In other words, if it sounds recurring, then it’s a measurement. If it sounds like a one-off question (i.e., “could our new campaign be better?”), it’s a hypothesis.

Turn Questions Into Testable Hypotheses

The challenging part is taking those one-off questions and turning them into  hypotheses to test – because real, testable hypotheses are key to good analysis projects.

Using the example of a new marketing campaign, Tim suggested that analysts probe for assumptions the stakeholders have.  “What’s their speculation for why this might not be working? Does the creative suck? Are the fonts too small?”

He would then reframe those assumptions into a “we believe X” and “If we are right, then X” format, which makes it a hypothesis to test.

Here’s an example of that:
We believe there are specific landing pages whose visitors are more likely to convert to a lead.

If we are right, we will experiment with shifting paid media (search and social) to point to those landing pages (with appropriate CTAs).
Tim Wilson said he would then build a “hypothesis library,” where he stores the various hypotheses that come up during these discussions.

For a single stakeholder, this hypothesis library should grow quickly and by the end of the campaign launch, analysts should have ample hypotheses to test.

And here’s the cool thing that really shocked me – reporting projects should be kept to a minimal and analysis projects should become the norm after the campaign launch.

“[By the point of the launch], the analyst's time on performance measurement is minimal. They immediately jump over to the other path – the hypothesis validation.”

The hypothesis library turns into a task queue. The analysts will evaluate each hypothesis based on level of difficulty and how important it is to the stakeholder.

“That is the core of prioritizing the analyst’s time,” he said. “Some hypotheses require an A/B test. Some hypotheses require a data scientist. Some hypotheses require standing up a survey. So it’s not just a ‘here’s two fields to prioritize the hypothesis and now work from the top of the list down.’ It’s a little messier than that.”
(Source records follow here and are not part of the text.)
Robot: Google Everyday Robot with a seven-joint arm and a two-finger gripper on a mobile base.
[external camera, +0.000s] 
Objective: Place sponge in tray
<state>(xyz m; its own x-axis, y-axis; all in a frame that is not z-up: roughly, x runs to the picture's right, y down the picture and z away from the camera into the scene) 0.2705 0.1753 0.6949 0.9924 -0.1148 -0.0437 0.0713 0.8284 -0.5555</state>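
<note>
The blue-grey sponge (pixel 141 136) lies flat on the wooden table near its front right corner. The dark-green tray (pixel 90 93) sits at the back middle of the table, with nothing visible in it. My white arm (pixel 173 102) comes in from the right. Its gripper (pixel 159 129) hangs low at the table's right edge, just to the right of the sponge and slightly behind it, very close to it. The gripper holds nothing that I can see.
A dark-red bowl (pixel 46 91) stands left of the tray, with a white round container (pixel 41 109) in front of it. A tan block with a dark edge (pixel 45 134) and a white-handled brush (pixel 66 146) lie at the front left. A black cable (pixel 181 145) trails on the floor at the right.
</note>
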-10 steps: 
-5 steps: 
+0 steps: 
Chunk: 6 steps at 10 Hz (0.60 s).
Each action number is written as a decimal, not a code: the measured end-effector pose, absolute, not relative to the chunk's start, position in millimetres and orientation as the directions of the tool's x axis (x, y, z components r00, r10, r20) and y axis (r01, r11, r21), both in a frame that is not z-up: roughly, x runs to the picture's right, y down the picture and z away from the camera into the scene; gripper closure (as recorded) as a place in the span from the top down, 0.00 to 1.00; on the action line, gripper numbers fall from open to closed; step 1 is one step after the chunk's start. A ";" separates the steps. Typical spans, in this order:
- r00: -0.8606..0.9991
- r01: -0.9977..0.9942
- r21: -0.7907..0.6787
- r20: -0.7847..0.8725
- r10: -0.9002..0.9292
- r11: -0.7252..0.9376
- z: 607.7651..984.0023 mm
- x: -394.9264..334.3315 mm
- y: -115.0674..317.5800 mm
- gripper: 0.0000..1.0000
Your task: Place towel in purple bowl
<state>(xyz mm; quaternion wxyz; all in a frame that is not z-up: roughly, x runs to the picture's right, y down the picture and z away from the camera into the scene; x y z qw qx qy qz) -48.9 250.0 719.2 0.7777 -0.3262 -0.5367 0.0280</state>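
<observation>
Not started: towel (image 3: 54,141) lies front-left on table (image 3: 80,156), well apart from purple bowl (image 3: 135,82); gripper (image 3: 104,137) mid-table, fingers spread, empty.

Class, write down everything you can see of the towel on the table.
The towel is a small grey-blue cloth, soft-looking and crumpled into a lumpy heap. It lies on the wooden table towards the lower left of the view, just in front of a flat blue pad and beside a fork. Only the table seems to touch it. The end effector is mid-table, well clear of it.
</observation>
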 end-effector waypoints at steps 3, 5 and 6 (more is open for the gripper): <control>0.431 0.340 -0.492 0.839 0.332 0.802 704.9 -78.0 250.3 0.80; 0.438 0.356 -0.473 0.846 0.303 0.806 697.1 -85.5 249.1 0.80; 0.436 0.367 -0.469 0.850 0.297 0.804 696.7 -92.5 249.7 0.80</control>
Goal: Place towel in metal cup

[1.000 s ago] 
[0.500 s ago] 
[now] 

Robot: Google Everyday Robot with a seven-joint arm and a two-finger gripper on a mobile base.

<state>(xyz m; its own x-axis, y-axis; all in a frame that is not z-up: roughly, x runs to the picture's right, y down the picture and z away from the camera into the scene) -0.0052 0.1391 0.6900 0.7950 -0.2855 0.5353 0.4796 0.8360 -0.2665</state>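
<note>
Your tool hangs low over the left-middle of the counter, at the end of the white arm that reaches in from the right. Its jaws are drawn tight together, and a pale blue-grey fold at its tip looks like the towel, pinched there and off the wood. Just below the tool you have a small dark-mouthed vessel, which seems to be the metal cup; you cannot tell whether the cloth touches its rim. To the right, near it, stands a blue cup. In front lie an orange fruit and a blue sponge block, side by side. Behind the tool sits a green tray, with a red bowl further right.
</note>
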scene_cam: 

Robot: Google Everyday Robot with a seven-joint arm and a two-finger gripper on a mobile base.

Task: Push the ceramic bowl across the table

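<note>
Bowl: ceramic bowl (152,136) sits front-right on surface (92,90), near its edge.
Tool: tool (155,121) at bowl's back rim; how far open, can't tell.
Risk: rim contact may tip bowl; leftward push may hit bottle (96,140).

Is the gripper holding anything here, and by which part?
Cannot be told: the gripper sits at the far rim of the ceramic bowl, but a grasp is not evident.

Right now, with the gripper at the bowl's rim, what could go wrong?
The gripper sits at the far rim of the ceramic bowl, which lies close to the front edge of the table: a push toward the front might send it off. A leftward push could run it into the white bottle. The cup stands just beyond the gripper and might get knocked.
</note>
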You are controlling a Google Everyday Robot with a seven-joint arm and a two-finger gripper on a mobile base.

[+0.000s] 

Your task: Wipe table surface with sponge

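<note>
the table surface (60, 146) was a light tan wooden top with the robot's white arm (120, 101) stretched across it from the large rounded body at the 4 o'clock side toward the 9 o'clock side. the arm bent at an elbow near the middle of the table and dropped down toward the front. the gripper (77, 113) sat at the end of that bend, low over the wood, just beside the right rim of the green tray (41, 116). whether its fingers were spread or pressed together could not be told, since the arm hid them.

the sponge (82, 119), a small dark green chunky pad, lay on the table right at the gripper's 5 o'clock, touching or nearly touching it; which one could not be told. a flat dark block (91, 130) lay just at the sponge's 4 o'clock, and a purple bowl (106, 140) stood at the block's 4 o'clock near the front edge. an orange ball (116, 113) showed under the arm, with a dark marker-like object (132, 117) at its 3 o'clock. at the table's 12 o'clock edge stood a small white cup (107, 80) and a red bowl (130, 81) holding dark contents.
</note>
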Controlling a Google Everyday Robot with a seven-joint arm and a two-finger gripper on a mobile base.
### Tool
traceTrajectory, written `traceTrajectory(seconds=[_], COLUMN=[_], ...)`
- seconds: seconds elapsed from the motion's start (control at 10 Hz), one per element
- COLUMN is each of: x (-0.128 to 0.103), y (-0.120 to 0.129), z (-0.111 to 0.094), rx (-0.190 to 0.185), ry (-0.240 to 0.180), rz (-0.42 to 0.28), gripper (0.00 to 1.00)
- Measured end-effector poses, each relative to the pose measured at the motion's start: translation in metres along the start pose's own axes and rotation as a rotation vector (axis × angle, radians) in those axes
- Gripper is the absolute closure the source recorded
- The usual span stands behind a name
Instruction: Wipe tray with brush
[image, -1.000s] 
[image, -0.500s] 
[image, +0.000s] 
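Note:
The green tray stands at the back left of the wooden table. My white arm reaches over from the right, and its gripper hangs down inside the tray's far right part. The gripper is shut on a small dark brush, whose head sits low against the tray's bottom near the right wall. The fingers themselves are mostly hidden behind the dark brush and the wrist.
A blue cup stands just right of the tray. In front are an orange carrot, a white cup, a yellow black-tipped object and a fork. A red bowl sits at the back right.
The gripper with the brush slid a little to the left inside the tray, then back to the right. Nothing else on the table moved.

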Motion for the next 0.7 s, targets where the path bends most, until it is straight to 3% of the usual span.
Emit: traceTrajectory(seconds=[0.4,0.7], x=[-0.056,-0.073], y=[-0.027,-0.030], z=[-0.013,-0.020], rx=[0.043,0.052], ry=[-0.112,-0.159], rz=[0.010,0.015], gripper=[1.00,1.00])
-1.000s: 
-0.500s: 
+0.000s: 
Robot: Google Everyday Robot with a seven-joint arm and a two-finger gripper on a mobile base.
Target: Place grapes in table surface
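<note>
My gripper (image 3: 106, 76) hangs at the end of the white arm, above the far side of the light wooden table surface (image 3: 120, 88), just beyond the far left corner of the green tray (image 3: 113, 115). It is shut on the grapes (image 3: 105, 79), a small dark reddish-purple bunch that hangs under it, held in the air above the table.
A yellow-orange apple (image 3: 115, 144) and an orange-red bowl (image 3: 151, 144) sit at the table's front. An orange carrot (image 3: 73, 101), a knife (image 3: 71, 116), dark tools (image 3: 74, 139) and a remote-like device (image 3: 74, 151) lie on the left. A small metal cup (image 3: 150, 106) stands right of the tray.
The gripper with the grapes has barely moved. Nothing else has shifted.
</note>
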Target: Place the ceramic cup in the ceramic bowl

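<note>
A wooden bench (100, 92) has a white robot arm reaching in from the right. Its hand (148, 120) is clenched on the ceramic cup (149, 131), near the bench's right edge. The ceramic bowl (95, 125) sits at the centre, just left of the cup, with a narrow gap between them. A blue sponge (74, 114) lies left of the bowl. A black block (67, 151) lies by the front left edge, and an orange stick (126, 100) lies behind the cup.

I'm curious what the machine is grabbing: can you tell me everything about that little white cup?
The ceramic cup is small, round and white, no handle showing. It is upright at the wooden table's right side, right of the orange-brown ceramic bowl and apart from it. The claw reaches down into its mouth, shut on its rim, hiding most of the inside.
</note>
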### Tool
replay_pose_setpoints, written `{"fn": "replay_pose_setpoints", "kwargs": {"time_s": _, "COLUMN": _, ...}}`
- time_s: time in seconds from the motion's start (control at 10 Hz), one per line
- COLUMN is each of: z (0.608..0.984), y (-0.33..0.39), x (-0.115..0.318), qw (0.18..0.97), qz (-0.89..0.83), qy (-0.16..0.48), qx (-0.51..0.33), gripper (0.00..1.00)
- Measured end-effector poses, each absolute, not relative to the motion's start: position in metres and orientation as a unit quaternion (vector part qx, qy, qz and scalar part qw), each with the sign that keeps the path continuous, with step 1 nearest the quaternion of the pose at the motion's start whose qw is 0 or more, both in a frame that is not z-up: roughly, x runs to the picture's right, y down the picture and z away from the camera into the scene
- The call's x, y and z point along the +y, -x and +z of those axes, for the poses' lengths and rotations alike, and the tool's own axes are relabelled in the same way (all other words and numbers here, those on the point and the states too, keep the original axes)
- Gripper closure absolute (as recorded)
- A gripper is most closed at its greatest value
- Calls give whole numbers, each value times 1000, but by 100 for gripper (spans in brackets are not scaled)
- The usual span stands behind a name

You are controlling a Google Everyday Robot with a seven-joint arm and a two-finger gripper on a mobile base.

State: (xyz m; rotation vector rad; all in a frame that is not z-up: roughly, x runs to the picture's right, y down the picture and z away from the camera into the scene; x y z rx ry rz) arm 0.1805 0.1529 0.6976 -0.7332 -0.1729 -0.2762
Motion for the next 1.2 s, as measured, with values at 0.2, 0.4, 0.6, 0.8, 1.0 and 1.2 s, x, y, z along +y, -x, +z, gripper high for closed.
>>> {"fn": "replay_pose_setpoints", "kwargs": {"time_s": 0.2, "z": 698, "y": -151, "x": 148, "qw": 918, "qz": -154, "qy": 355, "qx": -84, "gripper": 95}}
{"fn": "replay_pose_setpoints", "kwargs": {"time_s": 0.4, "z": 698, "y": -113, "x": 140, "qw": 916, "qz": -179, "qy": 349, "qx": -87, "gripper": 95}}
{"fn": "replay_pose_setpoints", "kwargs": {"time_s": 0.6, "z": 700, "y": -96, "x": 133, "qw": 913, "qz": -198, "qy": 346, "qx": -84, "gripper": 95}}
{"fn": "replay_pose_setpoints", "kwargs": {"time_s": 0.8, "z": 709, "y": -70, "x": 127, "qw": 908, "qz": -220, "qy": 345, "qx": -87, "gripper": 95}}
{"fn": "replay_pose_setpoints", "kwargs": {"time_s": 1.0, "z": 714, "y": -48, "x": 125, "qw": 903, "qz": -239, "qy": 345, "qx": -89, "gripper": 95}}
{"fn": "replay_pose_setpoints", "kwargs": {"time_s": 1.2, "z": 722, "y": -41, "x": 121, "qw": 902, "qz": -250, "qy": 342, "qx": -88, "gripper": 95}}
This Approach Still Requires Proper Discovery / Requirements

After speaking with Tim, I realized that this approach requires changing our mindsets during the requirements stage. Instead of approaching requirements believing “we need to determine the KPIs,” go in believing “we need to determine KPIs and hypotheses to test.”

But one thing remains the same – requirement discussions are still a necessity. Whether it’s analysis or reporting, you simply cannot deliver high quality work without requirements.

For that, you need a good requirements document. If you don't know what that looks like, I developed a template for analysis projects that uses the "We believe... / If we are right..." format for hypothesis generation.

Visit this link here to get a free copy.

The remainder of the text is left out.